(Beginning of MATERIAL PROVIDED)

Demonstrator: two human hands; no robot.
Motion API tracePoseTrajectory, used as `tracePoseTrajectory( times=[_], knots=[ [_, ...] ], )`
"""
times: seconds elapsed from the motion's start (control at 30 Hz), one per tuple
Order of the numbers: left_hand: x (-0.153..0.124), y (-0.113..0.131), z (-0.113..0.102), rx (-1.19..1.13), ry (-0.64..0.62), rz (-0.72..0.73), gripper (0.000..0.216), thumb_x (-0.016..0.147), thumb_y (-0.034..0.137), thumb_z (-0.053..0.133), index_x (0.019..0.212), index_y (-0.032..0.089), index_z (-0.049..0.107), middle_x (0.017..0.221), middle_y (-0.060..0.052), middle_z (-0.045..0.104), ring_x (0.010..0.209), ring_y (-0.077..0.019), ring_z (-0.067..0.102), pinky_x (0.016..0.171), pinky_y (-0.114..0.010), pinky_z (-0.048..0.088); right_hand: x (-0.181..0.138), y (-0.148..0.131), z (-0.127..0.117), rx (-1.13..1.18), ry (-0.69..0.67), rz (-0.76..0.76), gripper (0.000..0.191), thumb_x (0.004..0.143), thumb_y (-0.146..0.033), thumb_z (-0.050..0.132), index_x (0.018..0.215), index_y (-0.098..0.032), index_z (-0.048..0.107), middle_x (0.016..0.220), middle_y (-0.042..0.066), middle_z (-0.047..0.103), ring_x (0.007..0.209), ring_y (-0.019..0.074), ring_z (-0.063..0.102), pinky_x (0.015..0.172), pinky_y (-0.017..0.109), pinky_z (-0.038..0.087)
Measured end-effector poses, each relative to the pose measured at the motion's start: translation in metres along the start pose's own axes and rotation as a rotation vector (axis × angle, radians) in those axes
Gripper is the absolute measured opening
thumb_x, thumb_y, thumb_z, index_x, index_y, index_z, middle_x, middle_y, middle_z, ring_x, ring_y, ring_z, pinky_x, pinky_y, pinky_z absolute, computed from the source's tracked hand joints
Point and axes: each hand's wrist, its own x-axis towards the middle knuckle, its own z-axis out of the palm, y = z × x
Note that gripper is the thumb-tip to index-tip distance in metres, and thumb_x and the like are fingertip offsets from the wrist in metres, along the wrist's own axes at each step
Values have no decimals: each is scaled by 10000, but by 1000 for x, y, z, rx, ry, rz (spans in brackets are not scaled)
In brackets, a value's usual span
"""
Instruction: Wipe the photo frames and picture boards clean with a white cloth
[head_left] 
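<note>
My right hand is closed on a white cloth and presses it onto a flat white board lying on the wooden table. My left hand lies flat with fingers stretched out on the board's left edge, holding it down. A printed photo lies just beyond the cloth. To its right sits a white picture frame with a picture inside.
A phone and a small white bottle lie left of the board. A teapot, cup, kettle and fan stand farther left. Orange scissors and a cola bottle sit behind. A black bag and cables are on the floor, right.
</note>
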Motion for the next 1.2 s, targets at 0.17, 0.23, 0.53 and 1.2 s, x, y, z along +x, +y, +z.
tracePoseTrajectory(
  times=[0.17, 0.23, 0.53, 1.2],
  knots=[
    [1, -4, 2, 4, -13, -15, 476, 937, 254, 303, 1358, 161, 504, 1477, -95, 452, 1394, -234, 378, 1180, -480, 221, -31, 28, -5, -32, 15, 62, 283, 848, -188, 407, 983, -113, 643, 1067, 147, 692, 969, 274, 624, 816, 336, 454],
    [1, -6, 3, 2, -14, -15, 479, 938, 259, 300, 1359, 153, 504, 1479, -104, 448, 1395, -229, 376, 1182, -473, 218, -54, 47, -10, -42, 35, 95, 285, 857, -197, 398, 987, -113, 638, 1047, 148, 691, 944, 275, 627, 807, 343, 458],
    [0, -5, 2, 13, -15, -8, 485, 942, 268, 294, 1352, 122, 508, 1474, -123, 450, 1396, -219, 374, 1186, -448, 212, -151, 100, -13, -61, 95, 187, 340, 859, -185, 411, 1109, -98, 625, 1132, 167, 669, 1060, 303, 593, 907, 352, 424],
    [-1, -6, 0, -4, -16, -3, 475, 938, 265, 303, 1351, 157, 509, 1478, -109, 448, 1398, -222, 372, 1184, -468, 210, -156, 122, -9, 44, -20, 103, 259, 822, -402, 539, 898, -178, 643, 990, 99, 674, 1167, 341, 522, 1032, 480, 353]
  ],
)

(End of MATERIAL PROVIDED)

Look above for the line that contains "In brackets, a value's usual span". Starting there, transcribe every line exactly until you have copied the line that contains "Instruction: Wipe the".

In brackets, a value's usual span
"""
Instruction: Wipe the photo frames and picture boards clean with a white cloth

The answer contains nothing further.